По поводу каждого искусства Тамус, как передают, много высказал Тевту хорошего и дурного, но это было бы слишком долго рассказывать. Когда же дошёл черёд до письма, Тевт сказал: «Эта наука, царь, сделает египтян более мудрыми и памятливыми, так как найдено средство для памяти и мудрости». Царь же сказал: «Искуснейший Тевт, один способен порождать предметы искусства, а другой — судить, какая в них доля вреда или выгоды для тех, кто из любви к ним придал им прямо противоположное значение. В души научившихся им они вселят забывчивость, так как будет лишена упражнения память: припоминать станут извне, доверяясь письму, по посторонним знакам, а не изнутри, сами собой. Стало быть, ты нашёл средство не для памяти, а для припоминания. Ты даёшь ученикам мнимую, а не истинную мудрость. Они у тебя будут казаться многознающими, оставаясь в большинстве невеждами, людьми трудными для общения; они станут мнимомудрыми вместо мудрых». 18
Ни здесь, ни где-либо ещё у Платона не видно понимания роли фонетического алфавита в преобразовании чувственности греков, как, впрочем, и ни у кого другого в его время или позже. Однако ещё до Платона творцы мифов, балансировавшие на грани между старым устным миром племенного строя и новыми технологиями, ведущими к специализации и индивидуализму, предвидели всё это и сумели выразить в немногих словах. В мифе о Кадме рассказывается, как этот царь, который как раз и ввёл финикийское письмо, то есть фонетический алфавит, в Греции, посеял зубы дракона, которые дали всходы в виде вооружённых воинов. Как и в большинстве мифов, здесь в сжатом виде представлен сложный социальный процесс, растянувшийся на несколько столетий. Лишь недавно благодаря Гарольду Иннису этот миф раскрылся для нас в своём подлинном смысле (см., например, его работы «Скрытое влияние коммуникации» и «Империя и коммуникации»). Миф, подобно афоризму или максиме, характерен для устной культуры. Ведь до того, как письменность лишает язык многомерности его звучания, для бесписьменного человека каждое слово само по себе есть поэтический мир, «мгновенное божество», или откровение. Этот аспект сознания бесписьменного человека обстоятельно рассмотрен в книге Эрнста Кассирера «Язык и миф», опирающейся на широкий круг современных исследований вопроса о происхождении и развитии языка. Ближе к концу девятнадцатого века многочисленные исследователи бесписьменных обществ начали сомневаться в априорном характере логических категорий. Но ещё и сегодня, когда роль фонетического письма в создании техники формулирования умозаключений («формальной логики») хорошо известна, некоторые учёные (среди которых есть даже антропологи) всё ещё полагают, что евклидово пространство и трёхмерное визуальное восприятие суть универсальные характеристики человека. Отсутствие же такого пространства в примитивном искусстве приписывается этими учёными недостатку художественных навыков. Кассирер, рассматривая вопрос о мифе как слове (этимологически слово mythos означает как раз «слово»), указывает (p. 62):
Согласно Узенеру, самым глубоким слоем, до которого мы можем проследить истоки религиозных представлений, является слой «мгновенных богов», как он называет те образы, которые рождаются некой потребностью или неким чувством в критический момент… и потому отмечены летучестью и свободой. Но, похоже, что новые данные, которые предоставлены в наше распоряжение этнологией и сравнительным религиоведением за три десятилетия с момента публикации труда Узенера, позволяют нам продвинуться на один шаг вперёд.
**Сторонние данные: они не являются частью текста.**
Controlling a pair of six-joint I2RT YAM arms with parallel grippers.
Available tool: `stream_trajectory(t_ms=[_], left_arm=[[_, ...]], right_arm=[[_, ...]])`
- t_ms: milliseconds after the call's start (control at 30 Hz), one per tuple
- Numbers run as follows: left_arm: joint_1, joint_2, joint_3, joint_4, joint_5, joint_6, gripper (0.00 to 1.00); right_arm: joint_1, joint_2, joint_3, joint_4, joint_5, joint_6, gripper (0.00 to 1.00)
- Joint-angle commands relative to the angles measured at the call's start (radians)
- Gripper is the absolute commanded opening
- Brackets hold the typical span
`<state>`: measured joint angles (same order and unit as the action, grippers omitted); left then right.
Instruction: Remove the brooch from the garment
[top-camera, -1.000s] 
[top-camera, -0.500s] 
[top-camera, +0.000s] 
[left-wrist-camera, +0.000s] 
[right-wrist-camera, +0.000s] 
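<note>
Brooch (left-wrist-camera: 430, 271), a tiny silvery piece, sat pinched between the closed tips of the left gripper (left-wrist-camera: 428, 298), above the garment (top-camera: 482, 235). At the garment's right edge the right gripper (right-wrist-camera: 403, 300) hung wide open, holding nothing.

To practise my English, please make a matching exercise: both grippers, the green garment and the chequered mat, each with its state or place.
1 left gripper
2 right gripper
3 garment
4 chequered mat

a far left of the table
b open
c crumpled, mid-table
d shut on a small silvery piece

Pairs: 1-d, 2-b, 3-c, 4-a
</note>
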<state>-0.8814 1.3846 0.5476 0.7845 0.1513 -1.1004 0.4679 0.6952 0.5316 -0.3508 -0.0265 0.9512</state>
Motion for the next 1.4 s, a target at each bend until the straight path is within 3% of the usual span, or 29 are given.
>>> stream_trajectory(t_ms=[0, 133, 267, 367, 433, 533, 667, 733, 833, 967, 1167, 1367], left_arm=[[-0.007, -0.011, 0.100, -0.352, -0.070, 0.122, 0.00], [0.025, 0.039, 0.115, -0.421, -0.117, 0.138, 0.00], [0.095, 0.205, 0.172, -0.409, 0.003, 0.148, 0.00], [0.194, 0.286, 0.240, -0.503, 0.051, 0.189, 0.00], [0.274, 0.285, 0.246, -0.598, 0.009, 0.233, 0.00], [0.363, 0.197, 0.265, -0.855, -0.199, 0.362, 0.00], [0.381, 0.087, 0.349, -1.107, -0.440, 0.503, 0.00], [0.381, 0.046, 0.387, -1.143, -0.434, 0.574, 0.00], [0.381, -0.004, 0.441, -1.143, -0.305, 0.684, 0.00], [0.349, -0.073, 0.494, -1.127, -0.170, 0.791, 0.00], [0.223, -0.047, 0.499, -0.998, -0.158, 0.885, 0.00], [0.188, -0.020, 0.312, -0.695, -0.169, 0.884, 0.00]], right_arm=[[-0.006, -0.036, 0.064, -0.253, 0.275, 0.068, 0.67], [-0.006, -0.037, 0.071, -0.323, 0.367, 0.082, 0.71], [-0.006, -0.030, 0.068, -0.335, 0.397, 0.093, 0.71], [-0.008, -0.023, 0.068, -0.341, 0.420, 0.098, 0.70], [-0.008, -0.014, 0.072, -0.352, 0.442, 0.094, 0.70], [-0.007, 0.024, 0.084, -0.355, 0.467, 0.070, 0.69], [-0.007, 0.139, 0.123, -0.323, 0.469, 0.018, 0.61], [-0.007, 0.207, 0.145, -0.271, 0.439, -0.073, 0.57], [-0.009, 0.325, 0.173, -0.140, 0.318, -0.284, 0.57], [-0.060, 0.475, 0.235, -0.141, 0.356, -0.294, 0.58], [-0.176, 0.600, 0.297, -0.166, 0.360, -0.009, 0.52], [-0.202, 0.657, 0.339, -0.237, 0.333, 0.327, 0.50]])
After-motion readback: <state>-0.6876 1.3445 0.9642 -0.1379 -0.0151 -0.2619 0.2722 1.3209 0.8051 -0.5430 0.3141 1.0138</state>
Цивилизация дарит варвару, или племенному человеку, глаз вместо уха, но теперь оказывается не в ладах с электронным миром
Этот шаг ведёт нас от частных индивидуализированных «архетипов» и эпифаний «мгновенных божеств» к более общему смыслу проявлений божественного могущества. Современные учёные и физики часто бывают сбиты с толку тем фактом, что, проникая в самые глубокие слои бесписьменного сознания, мы наталкиваемся на наиболее передовые и изощрённые идеи науки и искусства двадцатого века. Объяснить этот парадокс — одна из задач данной книги. Эта тема вызывает всё больше эмоций и споров, по мере того как наш мир под влиянием электрической технологии переходит от визуальной к аудиальной ориентации. Увы, спор идёт не о причинах этого процесса и в основном цепляется за «содержание». На время оставим тему роли алфавита в формировании евклидового пространства в чувственной организации древних греков, а также одновременного открытия перспективы и хронологического повествования, и вернёмся ненадолго к туземцам Дж. К. Каротерса. Именно в бесписьменном мире легче всего разглядеть воздействие фонетического алфавита, которое привело к формированию нашего западного мира.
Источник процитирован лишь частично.